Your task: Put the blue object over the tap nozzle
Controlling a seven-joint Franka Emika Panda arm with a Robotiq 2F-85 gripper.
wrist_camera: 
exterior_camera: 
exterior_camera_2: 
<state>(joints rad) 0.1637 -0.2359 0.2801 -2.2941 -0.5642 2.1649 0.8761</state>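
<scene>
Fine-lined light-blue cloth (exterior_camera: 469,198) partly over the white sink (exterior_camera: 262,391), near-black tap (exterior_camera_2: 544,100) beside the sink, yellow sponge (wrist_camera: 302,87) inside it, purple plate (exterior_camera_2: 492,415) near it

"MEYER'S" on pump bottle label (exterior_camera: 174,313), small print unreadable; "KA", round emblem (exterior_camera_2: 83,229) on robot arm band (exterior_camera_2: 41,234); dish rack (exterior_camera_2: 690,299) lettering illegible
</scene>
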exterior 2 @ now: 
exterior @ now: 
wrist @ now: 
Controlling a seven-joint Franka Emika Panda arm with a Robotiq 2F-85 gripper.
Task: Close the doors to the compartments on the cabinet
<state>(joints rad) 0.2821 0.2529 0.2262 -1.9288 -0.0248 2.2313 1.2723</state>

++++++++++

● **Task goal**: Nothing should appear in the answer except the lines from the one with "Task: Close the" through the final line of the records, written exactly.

● **Written answer**:
Task: Close the doors to the compartments on the cabinet
<state>(joints rad) 0.2821 0.2529 0.2262 -1.9288 -0.0248 2.2313 1.2723</state>

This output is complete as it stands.